> [Goal of the exercise]:
Return an exact copy of the data, starting at its first line and ending at the line that contains "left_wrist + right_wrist", minus any pictures.
——
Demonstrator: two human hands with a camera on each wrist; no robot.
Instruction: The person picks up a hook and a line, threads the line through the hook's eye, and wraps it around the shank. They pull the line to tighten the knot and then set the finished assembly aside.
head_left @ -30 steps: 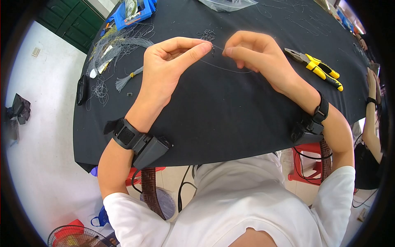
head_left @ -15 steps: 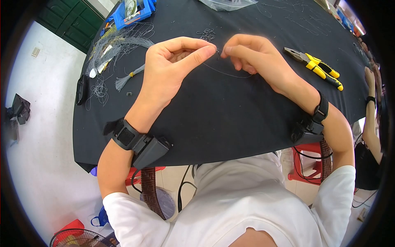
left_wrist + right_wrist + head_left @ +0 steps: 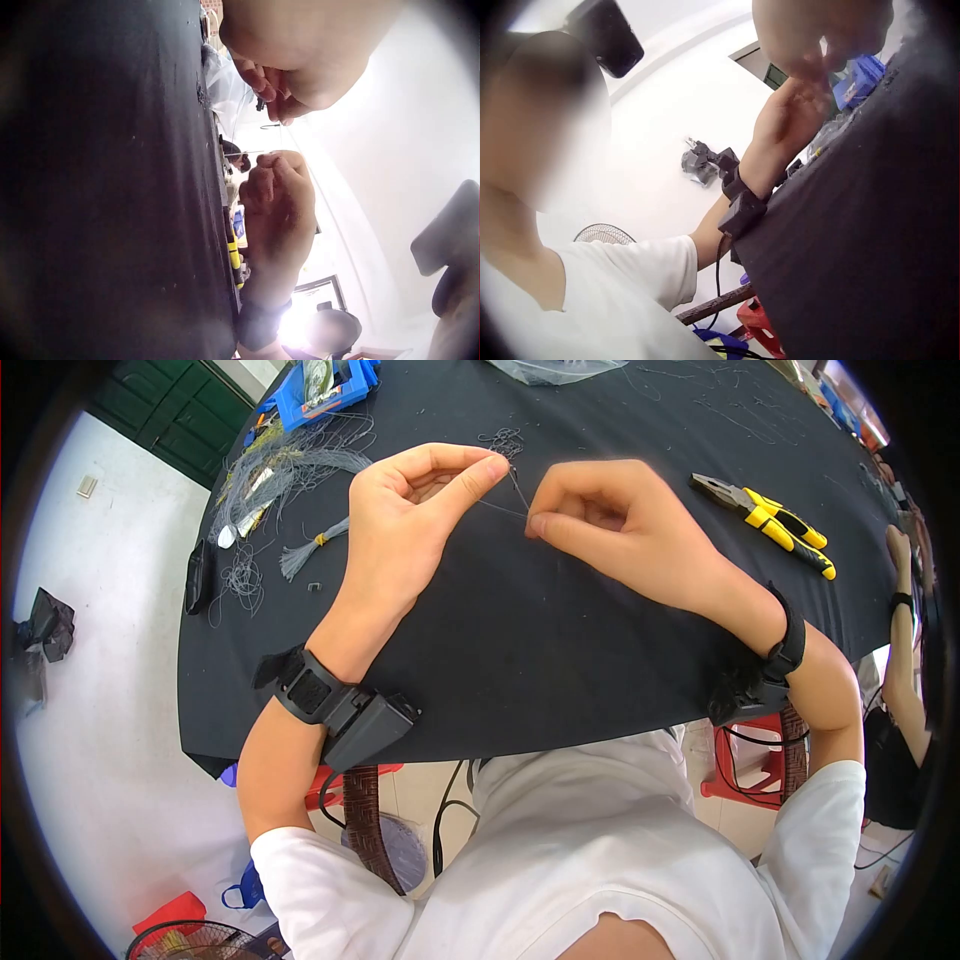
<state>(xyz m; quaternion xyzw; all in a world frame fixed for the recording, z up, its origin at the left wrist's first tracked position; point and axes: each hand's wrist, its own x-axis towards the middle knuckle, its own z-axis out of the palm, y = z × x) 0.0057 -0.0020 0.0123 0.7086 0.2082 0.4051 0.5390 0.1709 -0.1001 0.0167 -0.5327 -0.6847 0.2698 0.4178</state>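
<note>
Over the black-covered table, my left hand [image 3: 410,505] pinches a small dark fishing hook [image 3: 268,126] between thumb and index finger. A thin grey fishing line [image 3: 521,498] runs from those fingertips down to my right hand [image 3: 625,530]. The right thumb and index finger pinch this line, slightly lower and to the right. Another strand of line crosses between the hands in the head view. In the left wrist view a dark bit [image 3: 260,103] shows at the left fingertips. My right hand hides part of the left in the right wrist view.
Yellow-handled pliers [image 3: 790,542] lie to the right. A dark tangled pile [image 3: 503,442] sits beyond the hands. At left are a tied bundle of line [image 3: 315,550], loose grey strands [image 3: 285,470] and a blue tray [image 3: 330,398]. Another person's arm [image 3: 902,590] shows far right.
My right hand has come down and to the left, drawing the line from the left fingertips. The left hand shifted slightly right, then back left and up.
</note>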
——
> [Task answer]:
Demonstrator: two human hands with a camera on each wrist; no robot.
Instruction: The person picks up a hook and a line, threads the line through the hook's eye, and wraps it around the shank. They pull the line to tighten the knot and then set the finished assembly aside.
head_left @ -30 steps: 
head_left @ -15 steps: 
left_wrist + right_wrist + head_left @ +0 steps: 

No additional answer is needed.